Goal of the exercise:
Scan the records for "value" and copy each line that contains it.

Source information:

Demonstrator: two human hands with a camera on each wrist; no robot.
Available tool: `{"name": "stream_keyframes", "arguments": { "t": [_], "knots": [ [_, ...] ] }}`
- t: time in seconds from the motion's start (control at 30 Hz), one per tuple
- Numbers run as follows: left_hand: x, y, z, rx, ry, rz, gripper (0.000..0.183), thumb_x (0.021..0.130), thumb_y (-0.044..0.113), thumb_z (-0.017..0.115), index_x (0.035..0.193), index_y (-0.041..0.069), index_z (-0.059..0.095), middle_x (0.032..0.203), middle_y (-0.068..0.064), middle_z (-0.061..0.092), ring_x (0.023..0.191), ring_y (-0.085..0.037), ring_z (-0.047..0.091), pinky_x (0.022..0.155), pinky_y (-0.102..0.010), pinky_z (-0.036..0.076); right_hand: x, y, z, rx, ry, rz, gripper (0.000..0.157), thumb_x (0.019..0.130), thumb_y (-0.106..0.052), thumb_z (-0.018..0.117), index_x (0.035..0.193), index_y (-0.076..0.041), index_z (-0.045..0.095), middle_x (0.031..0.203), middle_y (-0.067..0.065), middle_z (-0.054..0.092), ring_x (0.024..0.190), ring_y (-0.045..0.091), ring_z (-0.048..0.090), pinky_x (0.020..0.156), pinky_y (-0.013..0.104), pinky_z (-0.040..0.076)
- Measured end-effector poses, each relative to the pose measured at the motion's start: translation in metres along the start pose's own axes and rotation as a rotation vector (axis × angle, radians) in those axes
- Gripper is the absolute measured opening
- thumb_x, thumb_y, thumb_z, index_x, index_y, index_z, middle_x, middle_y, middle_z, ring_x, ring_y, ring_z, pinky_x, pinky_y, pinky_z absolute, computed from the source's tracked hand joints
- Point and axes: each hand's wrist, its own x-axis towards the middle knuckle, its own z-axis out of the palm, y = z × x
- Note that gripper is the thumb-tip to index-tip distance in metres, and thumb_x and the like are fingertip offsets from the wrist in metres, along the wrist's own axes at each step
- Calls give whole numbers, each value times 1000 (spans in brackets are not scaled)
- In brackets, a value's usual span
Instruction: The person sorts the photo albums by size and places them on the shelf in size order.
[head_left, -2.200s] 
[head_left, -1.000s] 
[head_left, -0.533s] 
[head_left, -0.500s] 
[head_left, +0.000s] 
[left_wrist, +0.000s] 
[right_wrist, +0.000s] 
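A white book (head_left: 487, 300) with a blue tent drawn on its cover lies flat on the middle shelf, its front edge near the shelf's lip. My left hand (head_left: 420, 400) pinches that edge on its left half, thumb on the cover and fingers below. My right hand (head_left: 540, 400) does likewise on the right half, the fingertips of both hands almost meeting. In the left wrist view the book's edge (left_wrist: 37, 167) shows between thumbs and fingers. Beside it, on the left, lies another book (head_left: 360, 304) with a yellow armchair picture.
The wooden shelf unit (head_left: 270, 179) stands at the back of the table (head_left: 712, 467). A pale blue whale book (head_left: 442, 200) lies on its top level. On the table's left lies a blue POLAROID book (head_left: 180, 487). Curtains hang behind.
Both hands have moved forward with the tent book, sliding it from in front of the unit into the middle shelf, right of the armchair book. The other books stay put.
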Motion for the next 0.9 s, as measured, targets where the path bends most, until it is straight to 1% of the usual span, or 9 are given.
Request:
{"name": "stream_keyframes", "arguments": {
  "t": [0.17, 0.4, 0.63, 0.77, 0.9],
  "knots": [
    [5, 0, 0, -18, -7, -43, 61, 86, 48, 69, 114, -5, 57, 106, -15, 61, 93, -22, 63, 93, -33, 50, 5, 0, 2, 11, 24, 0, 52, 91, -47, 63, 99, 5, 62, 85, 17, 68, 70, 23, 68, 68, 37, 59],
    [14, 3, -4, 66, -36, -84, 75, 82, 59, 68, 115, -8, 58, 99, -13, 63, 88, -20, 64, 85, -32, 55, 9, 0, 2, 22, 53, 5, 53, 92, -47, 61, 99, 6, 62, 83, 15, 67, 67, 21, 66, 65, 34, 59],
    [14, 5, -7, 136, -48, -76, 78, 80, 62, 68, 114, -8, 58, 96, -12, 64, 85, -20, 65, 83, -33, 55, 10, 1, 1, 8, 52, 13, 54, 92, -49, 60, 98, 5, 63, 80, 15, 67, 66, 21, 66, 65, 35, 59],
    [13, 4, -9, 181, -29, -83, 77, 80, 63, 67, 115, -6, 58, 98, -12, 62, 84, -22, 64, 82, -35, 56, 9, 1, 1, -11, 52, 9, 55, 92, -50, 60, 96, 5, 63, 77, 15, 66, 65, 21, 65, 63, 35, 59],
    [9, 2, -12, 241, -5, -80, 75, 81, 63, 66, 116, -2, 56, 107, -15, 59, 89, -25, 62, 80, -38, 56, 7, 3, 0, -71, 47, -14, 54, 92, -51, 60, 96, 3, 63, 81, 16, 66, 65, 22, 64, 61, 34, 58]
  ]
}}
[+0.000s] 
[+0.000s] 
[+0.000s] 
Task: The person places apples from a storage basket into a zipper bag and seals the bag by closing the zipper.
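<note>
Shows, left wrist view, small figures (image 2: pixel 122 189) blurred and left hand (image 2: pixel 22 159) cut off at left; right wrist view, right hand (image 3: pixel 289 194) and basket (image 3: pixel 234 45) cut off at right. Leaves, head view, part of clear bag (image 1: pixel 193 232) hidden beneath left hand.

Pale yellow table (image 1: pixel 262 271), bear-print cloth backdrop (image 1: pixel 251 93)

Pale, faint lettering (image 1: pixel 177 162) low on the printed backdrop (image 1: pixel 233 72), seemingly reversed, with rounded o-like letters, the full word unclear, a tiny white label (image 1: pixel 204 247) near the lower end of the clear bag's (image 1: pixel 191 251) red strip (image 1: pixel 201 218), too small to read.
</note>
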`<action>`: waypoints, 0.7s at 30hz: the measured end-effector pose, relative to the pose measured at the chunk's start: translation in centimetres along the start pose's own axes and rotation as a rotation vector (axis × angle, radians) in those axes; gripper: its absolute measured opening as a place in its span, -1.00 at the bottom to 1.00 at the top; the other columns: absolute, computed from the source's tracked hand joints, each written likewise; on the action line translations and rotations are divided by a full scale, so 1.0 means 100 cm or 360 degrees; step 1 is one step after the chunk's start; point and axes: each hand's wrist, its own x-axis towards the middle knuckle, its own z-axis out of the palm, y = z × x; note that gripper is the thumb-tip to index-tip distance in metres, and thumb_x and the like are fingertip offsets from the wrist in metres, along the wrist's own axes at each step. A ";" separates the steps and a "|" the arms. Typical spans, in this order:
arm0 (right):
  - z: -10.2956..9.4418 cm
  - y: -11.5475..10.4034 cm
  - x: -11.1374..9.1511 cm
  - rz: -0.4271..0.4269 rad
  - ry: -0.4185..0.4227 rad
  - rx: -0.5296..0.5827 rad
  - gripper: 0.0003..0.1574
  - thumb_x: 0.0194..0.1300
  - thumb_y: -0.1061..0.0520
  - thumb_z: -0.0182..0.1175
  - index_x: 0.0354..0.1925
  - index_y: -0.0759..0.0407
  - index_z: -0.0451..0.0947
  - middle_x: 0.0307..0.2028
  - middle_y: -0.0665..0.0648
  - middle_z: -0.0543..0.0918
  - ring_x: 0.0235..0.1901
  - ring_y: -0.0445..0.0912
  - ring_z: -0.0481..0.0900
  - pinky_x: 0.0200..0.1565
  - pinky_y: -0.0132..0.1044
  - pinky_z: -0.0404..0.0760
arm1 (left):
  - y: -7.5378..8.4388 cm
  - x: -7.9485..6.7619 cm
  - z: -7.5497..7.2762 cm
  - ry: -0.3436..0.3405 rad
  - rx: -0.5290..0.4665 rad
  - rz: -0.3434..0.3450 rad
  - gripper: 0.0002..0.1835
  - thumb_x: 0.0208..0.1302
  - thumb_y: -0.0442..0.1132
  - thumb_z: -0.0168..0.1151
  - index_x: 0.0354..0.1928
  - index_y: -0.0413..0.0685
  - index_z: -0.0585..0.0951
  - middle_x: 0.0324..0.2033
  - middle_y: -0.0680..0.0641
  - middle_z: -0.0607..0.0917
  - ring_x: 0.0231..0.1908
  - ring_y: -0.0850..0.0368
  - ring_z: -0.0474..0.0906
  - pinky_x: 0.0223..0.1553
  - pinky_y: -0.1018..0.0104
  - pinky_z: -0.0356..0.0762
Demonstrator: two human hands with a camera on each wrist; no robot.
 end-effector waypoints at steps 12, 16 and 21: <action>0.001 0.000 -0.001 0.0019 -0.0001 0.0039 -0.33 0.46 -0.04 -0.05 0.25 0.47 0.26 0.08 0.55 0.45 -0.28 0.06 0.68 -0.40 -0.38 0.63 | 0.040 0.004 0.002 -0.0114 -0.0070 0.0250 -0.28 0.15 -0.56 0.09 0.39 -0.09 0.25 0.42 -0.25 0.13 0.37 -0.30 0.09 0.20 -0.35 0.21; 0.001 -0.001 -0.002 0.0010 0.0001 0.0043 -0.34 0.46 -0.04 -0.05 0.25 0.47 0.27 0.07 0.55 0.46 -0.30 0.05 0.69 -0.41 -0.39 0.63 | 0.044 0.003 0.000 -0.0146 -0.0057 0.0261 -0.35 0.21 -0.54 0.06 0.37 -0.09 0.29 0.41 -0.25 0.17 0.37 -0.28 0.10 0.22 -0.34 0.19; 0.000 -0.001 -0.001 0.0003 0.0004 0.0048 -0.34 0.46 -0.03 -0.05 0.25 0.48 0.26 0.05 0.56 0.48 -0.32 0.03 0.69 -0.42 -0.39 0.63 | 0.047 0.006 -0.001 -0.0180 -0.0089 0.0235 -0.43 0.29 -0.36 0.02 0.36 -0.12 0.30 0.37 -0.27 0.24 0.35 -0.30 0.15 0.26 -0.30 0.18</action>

Task answer:
- Calls give whole numbers, each value times 1000 (spans in brackets are not scaled)
- In brackets, a value's usual span

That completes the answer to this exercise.